• [PROBLEM REQUIREMENTS]: Exactly the line that contains "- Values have" and the lines following it to the end of the data are to be reproduced, and nothing more.

• [PROVIDED ENTRIES]:

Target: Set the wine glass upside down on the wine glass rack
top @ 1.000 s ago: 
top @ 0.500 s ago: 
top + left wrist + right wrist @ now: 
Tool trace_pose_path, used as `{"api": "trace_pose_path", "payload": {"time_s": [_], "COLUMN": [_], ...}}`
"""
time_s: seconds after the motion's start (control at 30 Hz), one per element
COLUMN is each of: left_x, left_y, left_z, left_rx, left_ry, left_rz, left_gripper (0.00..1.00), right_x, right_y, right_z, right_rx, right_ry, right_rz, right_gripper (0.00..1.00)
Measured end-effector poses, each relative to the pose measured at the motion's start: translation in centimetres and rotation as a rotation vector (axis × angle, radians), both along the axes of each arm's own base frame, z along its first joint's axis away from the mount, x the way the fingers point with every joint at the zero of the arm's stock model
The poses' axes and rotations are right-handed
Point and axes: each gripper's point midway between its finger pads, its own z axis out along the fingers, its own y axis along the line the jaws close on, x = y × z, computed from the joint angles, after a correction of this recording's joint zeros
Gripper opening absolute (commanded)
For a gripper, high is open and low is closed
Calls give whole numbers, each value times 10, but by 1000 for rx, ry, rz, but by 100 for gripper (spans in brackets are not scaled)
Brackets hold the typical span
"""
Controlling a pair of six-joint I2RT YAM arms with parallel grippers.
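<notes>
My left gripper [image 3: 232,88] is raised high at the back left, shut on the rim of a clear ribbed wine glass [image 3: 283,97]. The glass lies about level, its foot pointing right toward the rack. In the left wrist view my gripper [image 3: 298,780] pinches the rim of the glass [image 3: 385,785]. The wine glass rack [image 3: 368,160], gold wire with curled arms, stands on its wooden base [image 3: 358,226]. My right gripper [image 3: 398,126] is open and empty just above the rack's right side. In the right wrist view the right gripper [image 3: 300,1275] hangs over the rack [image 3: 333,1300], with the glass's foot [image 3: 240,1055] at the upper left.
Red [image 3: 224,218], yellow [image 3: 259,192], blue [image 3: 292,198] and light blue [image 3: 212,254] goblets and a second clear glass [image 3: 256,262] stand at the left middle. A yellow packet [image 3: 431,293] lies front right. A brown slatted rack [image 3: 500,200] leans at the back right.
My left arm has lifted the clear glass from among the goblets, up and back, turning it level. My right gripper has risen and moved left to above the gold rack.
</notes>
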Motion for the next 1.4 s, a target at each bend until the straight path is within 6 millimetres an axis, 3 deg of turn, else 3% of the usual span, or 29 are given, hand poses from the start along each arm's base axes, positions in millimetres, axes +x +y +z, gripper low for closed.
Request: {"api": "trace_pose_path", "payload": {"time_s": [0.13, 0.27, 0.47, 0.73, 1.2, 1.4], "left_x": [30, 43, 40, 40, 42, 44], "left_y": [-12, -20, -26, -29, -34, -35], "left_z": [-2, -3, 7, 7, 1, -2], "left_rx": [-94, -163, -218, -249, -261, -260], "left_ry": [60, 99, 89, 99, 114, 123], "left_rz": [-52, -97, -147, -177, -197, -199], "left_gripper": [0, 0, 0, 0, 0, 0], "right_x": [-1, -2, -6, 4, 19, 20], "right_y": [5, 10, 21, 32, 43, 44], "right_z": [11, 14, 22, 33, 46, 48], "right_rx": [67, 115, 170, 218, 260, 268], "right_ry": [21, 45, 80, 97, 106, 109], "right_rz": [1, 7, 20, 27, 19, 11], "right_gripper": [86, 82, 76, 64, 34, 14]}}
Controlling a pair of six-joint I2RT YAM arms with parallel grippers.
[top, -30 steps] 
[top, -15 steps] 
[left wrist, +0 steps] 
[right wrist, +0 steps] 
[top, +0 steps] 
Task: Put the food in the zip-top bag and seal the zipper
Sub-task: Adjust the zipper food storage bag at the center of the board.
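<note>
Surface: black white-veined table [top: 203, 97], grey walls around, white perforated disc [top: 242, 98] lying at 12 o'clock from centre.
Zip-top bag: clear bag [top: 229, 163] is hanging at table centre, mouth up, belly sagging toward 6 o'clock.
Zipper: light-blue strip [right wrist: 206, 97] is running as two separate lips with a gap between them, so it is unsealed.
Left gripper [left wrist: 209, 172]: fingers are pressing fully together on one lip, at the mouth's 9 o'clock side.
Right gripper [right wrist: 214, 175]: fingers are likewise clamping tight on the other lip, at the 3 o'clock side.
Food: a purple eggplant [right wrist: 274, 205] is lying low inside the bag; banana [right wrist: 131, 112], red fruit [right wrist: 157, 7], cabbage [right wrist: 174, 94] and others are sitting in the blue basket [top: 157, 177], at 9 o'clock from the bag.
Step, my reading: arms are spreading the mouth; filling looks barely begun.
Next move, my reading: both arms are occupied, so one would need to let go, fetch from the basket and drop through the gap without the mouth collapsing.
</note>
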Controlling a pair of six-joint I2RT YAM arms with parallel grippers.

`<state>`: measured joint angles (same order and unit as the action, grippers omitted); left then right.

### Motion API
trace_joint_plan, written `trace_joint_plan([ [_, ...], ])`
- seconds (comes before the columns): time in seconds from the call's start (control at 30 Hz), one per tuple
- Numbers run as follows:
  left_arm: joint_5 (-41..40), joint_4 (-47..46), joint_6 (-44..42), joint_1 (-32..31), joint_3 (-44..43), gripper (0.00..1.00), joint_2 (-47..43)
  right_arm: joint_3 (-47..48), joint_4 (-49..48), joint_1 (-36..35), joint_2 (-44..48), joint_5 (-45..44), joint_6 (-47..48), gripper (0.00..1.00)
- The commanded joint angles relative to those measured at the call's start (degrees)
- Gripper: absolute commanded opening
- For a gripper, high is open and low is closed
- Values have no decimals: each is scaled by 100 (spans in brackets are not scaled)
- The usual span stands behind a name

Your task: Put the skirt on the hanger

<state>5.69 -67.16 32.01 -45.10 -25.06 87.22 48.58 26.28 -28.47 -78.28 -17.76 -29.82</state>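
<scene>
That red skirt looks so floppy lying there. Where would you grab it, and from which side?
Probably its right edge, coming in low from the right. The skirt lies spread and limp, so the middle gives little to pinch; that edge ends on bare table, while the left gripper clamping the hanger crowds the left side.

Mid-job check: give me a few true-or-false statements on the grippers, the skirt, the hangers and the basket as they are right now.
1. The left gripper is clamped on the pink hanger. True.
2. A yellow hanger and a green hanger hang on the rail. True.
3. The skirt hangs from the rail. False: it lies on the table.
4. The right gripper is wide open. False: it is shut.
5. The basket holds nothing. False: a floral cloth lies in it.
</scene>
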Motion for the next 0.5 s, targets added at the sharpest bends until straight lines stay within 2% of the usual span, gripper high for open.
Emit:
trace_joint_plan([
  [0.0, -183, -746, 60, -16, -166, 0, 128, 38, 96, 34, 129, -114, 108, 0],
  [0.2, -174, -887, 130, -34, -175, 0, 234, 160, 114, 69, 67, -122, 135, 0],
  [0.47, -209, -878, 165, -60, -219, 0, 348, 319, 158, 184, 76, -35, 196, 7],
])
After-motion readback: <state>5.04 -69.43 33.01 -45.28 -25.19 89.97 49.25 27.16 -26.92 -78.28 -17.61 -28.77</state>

• [SOLVED EXERCISE]:
- Values have no decimals: each is scaled by 100 (spans in brackets are not scaled)
- The usual span stands behind a name

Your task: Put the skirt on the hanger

<state>5.69 -67.16 32.01 -45.10 -25.06 87.22 48.58 26.28 -28.47 -78.28 -17.76 -29.82</state>
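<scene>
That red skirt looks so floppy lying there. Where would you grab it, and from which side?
Probably its right edge, coming in low from the right. The skirt lies spread and limp, so the middle gives little to pinch; that edge ends on bare table, while the left gripper clamping the hanger crowds the left side.

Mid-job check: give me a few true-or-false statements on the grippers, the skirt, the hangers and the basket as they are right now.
1. The left gripper is clamped on the pink hanger. True.
2. A yellow hanger and a green hanger hang on the rail. True.
3. The skirt hangs from the rail. False: it lies on the table.
4. The right gripper is wide open. False: it is shut.
5. The basket holds nothing. False: a floral cloth lies in it.
</scene>
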Motion for the next 0.5 s, targets added at the sharpest bends until straight lines stay within 2% of the usual span, gripper high for open.
Emit:
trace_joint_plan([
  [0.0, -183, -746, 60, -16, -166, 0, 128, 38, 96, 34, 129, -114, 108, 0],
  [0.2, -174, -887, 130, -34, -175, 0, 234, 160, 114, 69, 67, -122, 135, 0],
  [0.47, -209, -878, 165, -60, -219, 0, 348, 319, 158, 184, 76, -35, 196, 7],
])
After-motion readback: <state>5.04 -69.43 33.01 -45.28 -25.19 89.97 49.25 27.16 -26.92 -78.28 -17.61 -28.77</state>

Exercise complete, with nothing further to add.